Welcome to the 2015-16 NBA track meet

Two weeks in, and the NBA is playing at its fastest pace in more than two decades. In terms of something a little more recent, the average NBA team is playing faster than the “7 Seconds or Less” Suns.

Make no mistake, there is a revolution happening in the NBA.

Last season's Golden State Warriors broke the mold, winning an NBA title by sprinting up and down the court, shooting lots of jumpers and playing at a faster pace than any other team in the NBA.

But where last season's Warriors seemed like Usain Bolt on a basketball court, they wouldn’t come close to keeping up with the track meet that is the 2015-16 NBA season.


In 2014-15, the Warriors were the only team to average more than 100 possessions per 48 minutes. In 2015-16, there are 15 teams averaging more than 100 possessions per 48 minutes. Last season's gold medal sprinters from Golden State would rank 12th this season.

There haven’t been this many teams playing this fast since 1990-91, when there were also 15.

In fact, there are more teams playing at a rate of at least 100 possessions per 48 minutes this season than in the last 20 seasons combined. As recently as a three-season stretch from 2010-11 to 2012-13, there was not one team that averaged 100 possessions per 48 minutes.

So what happened? Why the sudden shift?

In the 20 seasons before last year, there were 13 teams that averaged at least 100 possessions per 48 minutes. Of those 13, four made the playoffs, with one – the 2006-07 “We Believe” Warriors – winning a playoff series. Only one of those 13 – the 2007-08 Nuggets – won 50 games. And of the four to make the playoffs, none were seeded higher than six, meaning of the entire bunch, there was not one serious championship contender. In other words, playing fast was not a viable path to the top of the NBA mountain.

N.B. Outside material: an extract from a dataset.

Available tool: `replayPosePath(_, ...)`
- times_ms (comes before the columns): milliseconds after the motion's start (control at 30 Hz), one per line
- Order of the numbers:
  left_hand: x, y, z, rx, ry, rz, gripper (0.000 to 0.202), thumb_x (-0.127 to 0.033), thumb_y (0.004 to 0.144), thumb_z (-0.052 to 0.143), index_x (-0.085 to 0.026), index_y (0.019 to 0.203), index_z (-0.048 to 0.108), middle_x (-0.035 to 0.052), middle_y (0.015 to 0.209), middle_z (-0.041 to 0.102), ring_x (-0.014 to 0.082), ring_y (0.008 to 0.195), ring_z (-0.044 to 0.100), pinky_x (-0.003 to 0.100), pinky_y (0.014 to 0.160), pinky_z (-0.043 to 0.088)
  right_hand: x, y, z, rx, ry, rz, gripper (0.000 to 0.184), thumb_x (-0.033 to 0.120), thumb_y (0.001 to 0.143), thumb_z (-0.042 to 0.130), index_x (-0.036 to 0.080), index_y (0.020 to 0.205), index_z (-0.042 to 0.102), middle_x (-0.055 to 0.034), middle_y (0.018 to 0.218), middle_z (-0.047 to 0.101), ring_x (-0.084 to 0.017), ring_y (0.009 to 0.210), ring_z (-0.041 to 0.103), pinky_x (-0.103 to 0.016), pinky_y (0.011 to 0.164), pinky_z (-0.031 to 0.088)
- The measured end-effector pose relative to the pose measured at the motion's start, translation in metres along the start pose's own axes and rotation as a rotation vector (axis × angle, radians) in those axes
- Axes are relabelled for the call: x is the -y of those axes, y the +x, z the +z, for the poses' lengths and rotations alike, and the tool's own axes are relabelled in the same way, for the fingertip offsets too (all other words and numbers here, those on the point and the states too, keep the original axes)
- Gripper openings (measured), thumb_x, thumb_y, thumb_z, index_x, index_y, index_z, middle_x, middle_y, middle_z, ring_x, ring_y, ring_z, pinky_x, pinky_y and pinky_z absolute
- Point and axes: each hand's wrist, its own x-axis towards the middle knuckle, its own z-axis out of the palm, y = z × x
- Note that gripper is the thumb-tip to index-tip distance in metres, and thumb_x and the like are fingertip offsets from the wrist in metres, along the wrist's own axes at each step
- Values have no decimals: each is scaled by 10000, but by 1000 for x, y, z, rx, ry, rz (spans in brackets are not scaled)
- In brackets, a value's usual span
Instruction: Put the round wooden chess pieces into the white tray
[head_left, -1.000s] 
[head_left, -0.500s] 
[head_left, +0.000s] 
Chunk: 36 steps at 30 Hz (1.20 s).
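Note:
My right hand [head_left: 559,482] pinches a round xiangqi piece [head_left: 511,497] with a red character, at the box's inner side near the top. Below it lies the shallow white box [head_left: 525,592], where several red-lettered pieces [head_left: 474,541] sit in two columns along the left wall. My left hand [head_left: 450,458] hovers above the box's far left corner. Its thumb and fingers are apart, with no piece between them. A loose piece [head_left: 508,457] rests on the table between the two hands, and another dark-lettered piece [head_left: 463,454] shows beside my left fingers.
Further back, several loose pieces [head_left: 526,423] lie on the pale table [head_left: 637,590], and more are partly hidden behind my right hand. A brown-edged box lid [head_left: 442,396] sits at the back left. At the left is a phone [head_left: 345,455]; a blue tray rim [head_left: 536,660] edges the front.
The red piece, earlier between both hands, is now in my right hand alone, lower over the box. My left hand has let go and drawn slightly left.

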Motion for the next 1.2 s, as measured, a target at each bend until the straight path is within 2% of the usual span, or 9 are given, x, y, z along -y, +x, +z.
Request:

Until the 2014-15 Warriors.

And it wasn’t just Golden State. The Rockets made the conference finals after finishing third in the NBA in pace and setting an NBA record for 3-point attempts in one season. And although the conference finals representatives in the East were more methodical, both Cleveland and Atlanta ranked in the top five in made 3-pointers.

Is it here to stay?

That of course is the million-dollar question. Is the hike in pace merely the NBA’s Tamagotchi? Or is it here for the long haul?

Over the last 30 years, the only time there’s been a larger increase in pace from one season to the next came on the heels of the lockout-shortened 1998-99 season. In 1999-2000, the average pace jumped from 91.6 to 95.7 possessions per 48 minutes. What followed was a three-peat by a Lakers team anchored by Shaquille O’Neal that ranked 10th in pace over the span of their three titles.

The next three titles were won by teams that ranked 20th, 23rd and 23rd in pace. In a league dominated by slow teams, brooding bigs (O’Neal, Tim Duncan, Kevin Garnett, Yao Ming and Dirk Nowitzki) and half-court stars (Kobe Bryant, Tracy McGrady), the pace revolution never materialized.

This time feels different.

The reigning MVP shoots more transition 3s than anybody else.

Russell Westbrook averages more fast-break points than entire teams.

Paul George is playing power forward.

• Even DeMarcus Cousins and Anthony Davis are spreading the court with the 3-ball.

That sound you hear? That’s Mike D’Antoni, Doug Moe and Paul Westhead laughing and saying, “I told you so.”